# [Source records]
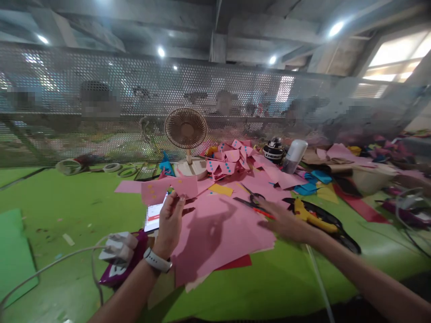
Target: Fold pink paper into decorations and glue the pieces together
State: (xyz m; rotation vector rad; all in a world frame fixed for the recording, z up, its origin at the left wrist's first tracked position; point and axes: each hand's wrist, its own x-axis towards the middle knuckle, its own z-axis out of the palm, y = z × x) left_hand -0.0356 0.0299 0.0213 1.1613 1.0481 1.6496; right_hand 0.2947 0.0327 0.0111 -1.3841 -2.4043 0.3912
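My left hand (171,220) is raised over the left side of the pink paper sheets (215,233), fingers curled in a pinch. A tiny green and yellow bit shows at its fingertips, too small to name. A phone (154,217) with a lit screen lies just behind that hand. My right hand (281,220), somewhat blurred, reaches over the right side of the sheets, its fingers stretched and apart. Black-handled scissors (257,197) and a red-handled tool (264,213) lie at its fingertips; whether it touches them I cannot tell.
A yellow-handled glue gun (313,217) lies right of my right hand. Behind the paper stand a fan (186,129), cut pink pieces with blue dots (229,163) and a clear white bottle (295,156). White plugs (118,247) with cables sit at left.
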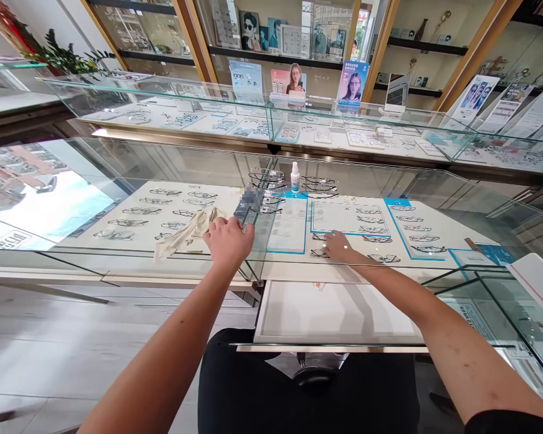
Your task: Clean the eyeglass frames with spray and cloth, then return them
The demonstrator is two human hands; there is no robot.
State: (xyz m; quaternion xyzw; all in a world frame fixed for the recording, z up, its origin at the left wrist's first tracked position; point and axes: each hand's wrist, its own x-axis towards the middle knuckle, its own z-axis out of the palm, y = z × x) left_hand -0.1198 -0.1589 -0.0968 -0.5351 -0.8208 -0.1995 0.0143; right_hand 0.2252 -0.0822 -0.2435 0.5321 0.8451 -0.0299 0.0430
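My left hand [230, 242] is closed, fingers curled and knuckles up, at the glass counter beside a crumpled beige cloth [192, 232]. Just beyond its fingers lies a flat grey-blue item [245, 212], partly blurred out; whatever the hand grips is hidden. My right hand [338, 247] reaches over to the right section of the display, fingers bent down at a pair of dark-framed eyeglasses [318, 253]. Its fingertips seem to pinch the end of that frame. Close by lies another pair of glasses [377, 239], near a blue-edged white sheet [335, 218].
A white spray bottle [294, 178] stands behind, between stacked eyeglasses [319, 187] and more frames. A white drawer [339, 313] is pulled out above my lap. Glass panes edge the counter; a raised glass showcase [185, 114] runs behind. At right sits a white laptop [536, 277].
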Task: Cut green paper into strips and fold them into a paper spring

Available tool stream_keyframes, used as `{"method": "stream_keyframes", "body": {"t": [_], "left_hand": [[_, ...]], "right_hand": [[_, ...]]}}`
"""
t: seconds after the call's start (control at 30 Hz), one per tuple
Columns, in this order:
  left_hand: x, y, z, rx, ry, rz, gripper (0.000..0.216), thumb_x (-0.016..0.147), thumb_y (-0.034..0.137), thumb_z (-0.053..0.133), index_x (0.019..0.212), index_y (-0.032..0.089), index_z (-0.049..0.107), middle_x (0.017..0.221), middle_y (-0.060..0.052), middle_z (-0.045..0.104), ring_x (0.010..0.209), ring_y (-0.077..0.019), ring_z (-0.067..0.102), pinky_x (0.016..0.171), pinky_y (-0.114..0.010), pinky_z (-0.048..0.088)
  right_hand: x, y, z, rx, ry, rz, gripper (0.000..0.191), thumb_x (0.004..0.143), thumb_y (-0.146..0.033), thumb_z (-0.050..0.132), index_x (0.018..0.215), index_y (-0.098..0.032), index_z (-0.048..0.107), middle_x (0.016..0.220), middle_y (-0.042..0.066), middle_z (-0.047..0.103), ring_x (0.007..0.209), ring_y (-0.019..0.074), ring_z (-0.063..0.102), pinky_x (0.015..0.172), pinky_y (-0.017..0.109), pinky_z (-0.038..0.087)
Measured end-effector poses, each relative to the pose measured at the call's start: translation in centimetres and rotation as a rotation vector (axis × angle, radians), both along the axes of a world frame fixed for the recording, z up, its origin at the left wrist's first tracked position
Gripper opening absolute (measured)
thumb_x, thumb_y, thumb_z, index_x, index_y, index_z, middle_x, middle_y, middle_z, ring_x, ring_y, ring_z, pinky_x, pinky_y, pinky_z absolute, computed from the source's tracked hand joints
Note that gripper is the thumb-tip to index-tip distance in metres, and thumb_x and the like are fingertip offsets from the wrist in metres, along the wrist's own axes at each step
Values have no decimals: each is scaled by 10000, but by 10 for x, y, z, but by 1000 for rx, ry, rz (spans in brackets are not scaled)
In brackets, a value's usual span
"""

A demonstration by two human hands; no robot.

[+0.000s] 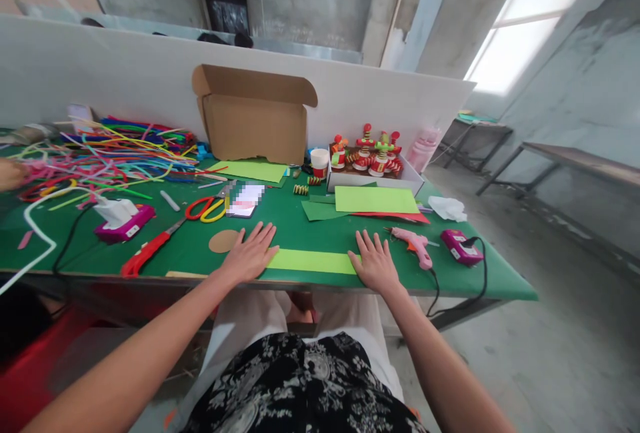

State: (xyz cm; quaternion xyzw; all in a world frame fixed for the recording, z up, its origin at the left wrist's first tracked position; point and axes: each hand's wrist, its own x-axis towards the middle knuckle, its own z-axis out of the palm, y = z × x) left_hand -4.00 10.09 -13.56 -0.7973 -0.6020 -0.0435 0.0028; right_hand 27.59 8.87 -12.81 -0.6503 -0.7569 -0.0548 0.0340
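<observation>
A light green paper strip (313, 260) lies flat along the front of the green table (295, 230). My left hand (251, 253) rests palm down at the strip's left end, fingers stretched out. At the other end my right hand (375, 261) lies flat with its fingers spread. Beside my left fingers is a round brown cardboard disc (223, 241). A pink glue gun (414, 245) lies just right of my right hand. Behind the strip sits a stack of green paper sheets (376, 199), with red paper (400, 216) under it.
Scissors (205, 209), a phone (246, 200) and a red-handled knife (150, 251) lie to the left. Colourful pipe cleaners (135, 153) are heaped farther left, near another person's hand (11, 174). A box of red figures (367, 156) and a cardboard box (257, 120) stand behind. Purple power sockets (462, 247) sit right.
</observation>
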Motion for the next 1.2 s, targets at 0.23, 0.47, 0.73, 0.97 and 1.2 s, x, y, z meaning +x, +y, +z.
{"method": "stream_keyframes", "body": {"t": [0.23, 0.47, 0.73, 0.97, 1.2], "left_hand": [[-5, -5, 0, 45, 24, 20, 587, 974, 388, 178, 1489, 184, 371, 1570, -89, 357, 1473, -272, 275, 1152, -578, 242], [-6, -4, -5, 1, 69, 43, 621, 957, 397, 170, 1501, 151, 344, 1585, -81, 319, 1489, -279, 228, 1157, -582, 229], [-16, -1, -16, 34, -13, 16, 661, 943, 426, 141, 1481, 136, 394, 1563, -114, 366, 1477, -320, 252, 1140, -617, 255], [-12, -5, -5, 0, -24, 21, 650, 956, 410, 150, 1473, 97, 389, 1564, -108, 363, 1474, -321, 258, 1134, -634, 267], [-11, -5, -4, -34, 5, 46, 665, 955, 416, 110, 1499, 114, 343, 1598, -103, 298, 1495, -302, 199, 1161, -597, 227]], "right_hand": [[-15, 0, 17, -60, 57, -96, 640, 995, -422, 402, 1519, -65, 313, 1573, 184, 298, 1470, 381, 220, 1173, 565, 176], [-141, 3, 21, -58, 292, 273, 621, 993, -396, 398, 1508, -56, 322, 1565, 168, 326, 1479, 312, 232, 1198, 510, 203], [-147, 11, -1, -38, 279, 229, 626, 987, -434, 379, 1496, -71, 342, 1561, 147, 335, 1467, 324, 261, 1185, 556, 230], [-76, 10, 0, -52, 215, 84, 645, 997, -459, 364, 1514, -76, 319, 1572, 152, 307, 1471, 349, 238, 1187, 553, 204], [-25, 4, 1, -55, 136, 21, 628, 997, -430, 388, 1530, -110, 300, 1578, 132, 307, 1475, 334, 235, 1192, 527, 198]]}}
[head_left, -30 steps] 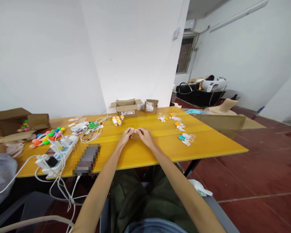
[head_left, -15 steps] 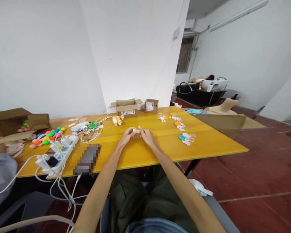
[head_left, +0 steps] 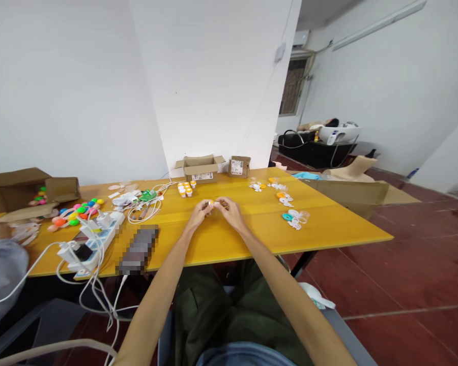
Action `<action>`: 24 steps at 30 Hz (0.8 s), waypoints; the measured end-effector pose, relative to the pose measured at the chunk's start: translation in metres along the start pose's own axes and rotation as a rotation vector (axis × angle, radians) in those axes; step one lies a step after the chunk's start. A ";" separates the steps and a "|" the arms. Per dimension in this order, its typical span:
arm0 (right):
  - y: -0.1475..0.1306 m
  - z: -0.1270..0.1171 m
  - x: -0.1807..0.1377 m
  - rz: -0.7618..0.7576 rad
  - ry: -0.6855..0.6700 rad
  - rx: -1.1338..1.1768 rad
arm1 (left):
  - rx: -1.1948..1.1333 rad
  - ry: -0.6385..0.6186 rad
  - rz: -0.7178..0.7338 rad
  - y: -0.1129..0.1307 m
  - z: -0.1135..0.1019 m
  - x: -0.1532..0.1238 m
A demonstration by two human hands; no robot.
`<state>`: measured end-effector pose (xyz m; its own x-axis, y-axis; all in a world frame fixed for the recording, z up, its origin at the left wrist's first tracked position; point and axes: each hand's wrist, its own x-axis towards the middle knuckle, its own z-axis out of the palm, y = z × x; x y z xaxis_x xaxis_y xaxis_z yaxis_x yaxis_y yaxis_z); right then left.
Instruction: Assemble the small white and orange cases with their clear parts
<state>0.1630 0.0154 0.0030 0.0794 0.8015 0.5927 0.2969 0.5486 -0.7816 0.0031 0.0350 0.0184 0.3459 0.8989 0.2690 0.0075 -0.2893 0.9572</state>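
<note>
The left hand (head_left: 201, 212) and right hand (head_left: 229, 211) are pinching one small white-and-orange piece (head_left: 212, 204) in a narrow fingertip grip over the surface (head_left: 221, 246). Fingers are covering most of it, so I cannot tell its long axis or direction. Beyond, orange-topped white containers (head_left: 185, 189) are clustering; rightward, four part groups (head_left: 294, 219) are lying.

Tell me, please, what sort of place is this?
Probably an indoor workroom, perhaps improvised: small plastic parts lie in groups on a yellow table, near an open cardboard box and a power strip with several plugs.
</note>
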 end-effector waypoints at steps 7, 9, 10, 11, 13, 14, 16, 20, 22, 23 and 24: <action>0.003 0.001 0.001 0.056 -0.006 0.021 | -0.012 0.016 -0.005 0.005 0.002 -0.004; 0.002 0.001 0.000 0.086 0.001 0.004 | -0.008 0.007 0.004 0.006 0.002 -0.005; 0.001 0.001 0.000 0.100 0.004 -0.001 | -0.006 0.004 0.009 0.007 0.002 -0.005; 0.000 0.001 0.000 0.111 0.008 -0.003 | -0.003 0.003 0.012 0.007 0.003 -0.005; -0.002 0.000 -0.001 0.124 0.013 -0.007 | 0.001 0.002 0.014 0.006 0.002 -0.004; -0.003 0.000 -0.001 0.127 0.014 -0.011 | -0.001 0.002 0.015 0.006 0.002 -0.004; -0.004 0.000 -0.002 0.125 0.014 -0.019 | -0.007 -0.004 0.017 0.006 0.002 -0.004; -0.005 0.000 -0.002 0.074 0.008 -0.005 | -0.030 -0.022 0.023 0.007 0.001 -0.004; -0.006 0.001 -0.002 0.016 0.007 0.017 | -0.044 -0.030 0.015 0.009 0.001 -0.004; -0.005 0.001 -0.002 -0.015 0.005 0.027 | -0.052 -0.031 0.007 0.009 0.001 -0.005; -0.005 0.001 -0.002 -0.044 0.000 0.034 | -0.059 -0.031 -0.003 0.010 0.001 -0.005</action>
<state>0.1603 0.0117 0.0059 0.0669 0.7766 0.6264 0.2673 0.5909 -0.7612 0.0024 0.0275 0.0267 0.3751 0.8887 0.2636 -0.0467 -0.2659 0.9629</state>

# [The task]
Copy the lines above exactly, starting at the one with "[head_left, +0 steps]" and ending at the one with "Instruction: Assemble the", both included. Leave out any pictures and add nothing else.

# [Reply]
[head_left, +0 steps] 
Action `<action>`: 24 steps at 30 Hz (0.8 s), waypoints; the measured end-effector pose, relative to the pose measured at the chunk's start: translation in metres along the start pose's own axes and rotation as a rotation vector (axis × angle, radians) in those axes; step one lies a step after the chunk's start. A ";" separates the steps and a "|" the arms. Per dimension in this order, its typical span:
arm0 (right):
  - y: -0.1475..0.1306 m
  - z: -0.1270..0.1171 m
  - x: -0.1807..0.1377 m
  - rz: -0.7618..0.7576 rad
  - ry: -0.6855..0.6700 rad
  - rx: -1.1338..1.1768 rad
arm1 (left):
  - rx: -1.1948..1.1333 rad
  - ry: -0.6385..0.6186 rad
  - rz: -0.7178..0.7338 rad
  - y: -0.1129..0.1307 m
  - z: -0.1135..0.1019 m
  - x: -0.1532..0.1238 m
A demonstration by two human hands; no robot.
`<state>`: measured end-effector pose (xyz m; its own x-axis, y-axis; all in a world frame fixed for the recording, z up, its origin at the left wrist's first tracked position; point and axes: each hand's wrist, its own x-axis towards the middle knuckle, its own z-axis out of the palm, y = z × x; x y z xaxis_x xaxis_y xaxis_z yaxis_x yaxis_y yaxis_z); right then left.
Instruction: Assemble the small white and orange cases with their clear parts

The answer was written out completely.